X-Men in 1967
Through a cruel (to the reader) twist of writing, Mimic begins this year as a member of the X-Men, while Banshee enters as a villain. Mimic ends his insufferably obnoxious tenure on the team taking down the Super Adaptoid (who has the Avengers’ powers), but losing his own powers in the process. So long! Farewell!
X-Men, by this point, represents the morass of Marvel’s superhero output. I really don’t get it, though. The concept is superb and we have decades to show that it can be executed well. Roy Thomas (the regular author by this point) eventually did a killer job on DC’s All-Star Squadron, and he held down the Avengers for the better part of a decade. Some exemplary art by Werner Roth too. Great static shots. So what’s not connecting here? It may be that publisher Martin Goodman saw X-Men as a Fantastic Four ripoff (intentionally, to maximize sales on a concept), and that Fantastic Four was always a higher tier.

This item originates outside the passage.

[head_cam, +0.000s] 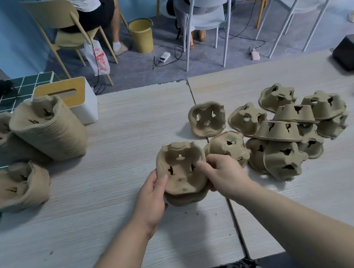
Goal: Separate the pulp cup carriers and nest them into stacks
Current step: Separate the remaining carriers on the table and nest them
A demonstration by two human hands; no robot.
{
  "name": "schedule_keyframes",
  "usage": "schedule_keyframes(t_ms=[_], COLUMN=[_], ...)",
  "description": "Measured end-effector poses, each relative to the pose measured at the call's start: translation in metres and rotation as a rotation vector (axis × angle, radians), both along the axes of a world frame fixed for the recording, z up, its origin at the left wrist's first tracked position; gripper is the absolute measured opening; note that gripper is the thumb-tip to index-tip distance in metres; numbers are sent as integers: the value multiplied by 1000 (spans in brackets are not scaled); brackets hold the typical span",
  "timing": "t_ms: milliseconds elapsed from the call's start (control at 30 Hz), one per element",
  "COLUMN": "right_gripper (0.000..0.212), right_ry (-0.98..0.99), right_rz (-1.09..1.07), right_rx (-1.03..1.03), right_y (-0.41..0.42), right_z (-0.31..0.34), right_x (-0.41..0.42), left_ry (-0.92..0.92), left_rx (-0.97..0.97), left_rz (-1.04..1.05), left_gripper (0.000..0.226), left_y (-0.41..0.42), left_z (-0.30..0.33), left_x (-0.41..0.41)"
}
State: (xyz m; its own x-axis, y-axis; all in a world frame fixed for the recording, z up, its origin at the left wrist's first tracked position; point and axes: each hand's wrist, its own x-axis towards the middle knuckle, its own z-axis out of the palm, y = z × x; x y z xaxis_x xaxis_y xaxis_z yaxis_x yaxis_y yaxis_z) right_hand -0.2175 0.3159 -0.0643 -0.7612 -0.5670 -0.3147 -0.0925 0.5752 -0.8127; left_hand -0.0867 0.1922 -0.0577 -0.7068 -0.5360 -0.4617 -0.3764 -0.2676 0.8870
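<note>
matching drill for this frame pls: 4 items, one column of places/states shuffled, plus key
Items:
1. held pulp carrier
2. tall carrier stack
3. loose carrier pile
4. tissue box

Places/states:
A. scattered on the table's right side
B. gripped by left hand and right hand
C. white with a yellow top, behind the stacks
D. nested high, far left of the table

Pairs: 1-B, 2-D, 3-A, 4-C

3 stacks (48,132) left on table (123,119), loose carriers (286,131) right.
</note>
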Motion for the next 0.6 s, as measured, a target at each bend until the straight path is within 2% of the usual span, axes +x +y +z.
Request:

Tom Brevoort (Marvel editor) wrote about this era last year, theorizing that Thomas’ heart just wasn’t in this book, as Avengers was more his wheelhouse. Not knowing what to do with the overarching X-Men mythos, he creates a shadowy cabal named Factor Three, but likely was just winging it as he went along.
For my part, I just think it doesn’t yet feel like components of a larger story. Like, there’s this newer social element, where each character is paired off with love interests but, with the exceptions of Candy Sothern and the Cyclops-Jean angle, it’s all paper-thin. It all just placidly meanders from one formulated crisis to another, like a daily trip to the office.